The records below hold a stretch from the line with "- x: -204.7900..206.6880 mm" through the line with "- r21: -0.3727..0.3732"; return exactly those lines, ends included, and nothing more.

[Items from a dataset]
=======
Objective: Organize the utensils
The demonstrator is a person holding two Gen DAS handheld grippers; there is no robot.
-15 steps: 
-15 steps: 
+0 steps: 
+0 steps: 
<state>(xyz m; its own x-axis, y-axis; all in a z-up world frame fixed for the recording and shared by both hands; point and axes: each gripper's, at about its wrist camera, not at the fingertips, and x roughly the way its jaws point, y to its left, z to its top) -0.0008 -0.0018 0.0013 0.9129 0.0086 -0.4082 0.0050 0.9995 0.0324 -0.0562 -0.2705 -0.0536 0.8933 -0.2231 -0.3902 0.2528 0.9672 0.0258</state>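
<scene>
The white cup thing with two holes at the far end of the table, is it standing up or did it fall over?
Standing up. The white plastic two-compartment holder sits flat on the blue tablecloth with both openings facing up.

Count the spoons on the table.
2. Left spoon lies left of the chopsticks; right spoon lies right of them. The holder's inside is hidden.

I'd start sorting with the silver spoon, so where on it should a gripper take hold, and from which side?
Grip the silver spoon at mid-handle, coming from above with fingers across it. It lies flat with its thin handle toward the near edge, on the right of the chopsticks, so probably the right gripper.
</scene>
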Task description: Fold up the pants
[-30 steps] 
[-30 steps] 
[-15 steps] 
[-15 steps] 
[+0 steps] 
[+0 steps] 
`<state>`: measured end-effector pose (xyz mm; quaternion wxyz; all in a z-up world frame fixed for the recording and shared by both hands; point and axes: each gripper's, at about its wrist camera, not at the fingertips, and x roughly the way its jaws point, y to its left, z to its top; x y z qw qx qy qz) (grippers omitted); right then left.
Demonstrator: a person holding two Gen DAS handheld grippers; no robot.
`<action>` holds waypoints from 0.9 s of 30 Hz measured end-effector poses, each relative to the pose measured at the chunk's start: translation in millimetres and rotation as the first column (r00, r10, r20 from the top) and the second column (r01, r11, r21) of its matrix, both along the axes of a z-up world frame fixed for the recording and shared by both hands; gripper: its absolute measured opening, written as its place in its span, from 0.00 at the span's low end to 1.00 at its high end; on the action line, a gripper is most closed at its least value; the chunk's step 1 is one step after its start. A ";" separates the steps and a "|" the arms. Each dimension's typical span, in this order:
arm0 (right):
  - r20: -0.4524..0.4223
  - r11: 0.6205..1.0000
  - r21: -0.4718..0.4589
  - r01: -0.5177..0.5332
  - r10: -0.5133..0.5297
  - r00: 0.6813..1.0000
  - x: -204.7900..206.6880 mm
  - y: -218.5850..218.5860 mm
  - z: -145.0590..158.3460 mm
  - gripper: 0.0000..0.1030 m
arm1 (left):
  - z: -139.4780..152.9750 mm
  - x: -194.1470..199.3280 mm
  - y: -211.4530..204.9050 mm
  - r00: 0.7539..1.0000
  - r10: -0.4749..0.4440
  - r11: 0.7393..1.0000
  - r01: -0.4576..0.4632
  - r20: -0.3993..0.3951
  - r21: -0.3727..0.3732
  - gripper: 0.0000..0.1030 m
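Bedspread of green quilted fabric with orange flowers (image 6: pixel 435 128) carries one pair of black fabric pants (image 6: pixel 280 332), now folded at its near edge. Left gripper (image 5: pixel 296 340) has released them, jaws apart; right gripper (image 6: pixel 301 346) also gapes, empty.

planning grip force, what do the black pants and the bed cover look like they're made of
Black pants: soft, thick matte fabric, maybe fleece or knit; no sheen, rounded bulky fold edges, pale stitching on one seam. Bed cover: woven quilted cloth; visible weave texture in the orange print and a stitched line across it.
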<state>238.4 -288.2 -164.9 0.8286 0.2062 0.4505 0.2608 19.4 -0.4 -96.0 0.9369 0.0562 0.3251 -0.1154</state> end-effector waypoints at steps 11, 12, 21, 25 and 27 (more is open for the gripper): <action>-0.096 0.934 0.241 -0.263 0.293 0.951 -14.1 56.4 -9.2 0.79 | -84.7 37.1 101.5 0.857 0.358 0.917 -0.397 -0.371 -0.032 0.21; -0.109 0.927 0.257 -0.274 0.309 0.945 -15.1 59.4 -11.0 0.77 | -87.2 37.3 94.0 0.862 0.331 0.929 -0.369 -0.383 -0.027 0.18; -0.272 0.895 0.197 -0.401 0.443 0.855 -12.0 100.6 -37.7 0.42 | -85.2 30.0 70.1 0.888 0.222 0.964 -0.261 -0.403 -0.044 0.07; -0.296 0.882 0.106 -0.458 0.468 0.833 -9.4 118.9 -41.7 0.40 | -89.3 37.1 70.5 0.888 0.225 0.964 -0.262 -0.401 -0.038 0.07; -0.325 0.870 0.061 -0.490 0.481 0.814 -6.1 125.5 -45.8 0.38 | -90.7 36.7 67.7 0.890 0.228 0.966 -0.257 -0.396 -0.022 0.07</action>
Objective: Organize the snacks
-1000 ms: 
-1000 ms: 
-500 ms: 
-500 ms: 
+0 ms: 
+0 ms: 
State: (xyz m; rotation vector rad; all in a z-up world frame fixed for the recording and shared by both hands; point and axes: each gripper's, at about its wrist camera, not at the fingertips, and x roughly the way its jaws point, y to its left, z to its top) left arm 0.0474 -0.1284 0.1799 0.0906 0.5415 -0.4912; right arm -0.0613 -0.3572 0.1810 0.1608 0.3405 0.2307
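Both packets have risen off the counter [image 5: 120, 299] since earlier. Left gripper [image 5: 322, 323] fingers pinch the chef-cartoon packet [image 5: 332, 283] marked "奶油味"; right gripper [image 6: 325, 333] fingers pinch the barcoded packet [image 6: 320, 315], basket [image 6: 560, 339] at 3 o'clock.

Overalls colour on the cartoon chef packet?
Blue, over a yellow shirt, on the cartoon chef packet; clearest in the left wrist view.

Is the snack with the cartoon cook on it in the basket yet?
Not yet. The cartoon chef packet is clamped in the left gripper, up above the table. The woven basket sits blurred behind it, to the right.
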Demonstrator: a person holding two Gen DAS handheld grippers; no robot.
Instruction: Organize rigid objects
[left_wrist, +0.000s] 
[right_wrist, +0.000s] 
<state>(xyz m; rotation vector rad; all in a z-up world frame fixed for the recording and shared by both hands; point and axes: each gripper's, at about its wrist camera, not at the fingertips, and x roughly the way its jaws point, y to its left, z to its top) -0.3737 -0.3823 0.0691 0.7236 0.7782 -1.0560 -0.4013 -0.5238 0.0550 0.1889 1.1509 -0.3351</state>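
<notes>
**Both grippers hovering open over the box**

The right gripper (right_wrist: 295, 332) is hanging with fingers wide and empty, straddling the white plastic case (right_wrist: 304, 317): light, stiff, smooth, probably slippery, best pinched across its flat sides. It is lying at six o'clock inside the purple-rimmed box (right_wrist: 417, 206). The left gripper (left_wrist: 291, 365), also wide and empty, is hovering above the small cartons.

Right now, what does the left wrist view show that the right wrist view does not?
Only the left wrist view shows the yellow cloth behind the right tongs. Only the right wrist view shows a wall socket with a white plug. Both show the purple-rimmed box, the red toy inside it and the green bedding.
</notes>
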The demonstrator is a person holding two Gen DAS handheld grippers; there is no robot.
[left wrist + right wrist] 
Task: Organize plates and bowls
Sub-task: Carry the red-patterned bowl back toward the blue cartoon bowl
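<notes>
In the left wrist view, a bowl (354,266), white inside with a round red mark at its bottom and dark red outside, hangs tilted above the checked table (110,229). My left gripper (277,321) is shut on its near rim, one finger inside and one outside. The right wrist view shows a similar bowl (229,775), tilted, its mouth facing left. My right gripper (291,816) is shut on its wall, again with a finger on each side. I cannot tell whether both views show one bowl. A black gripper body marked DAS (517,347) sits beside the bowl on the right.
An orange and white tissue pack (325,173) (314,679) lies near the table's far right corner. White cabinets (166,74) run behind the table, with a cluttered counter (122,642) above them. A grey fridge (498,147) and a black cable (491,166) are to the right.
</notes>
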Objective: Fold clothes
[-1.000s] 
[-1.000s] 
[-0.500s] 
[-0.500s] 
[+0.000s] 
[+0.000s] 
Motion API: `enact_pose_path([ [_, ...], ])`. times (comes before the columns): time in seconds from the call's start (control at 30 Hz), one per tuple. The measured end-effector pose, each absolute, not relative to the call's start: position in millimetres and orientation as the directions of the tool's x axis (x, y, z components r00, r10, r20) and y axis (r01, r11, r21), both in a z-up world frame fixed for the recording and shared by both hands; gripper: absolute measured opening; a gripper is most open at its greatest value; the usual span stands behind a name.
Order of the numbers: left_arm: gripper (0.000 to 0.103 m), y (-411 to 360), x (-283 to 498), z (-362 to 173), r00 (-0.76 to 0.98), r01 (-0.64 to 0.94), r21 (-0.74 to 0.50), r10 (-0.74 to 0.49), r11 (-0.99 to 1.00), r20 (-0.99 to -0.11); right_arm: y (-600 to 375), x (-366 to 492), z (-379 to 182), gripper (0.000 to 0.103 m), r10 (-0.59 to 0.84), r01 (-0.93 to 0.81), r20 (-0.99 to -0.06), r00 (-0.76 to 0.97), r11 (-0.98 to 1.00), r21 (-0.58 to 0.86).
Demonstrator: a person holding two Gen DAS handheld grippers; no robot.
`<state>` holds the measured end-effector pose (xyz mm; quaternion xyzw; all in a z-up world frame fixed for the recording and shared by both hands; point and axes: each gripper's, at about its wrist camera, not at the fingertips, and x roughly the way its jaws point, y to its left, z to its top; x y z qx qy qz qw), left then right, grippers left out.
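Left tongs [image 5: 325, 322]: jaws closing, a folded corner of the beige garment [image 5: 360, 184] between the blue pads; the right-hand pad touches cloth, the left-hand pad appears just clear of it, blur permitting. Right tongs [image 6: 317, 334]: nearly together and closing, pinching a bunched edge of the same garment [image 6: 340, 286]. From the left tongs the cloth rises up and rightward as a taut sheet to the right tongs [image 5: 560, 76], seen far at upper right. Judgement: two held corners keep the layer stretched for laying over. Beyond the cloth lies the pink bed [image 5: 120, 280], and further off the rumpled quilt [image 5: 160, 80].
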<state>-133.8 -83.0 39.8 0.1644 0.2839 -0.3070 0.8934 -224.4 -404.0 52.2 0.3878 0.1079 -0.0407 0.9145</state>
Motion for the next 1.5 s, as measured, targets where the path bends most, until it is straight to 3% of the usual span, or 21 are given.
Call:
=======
_TASK SOLUTION:_
  - x: -204.7900..206.6880 mm
  - y: -218.5850..218.5860 mm
  - z: -145.0590..158.3460 mm
  - gripper: 0.0000..0.1030 m
arm1 (left):
  - z: -139.4780..152.9750 mm
  - x: -194.1470..199.3280 mm
  - y: -211.4530..204.9050 mm
  - r00: 0.7539..1.0000
  - r10: -0.4749..0.4440
  - r11: 0.7393..1.0000
  - r01: -0.4576..0.4632
  - r20: -0.3993..0.3951
  - r21: -0.3727..0.3732

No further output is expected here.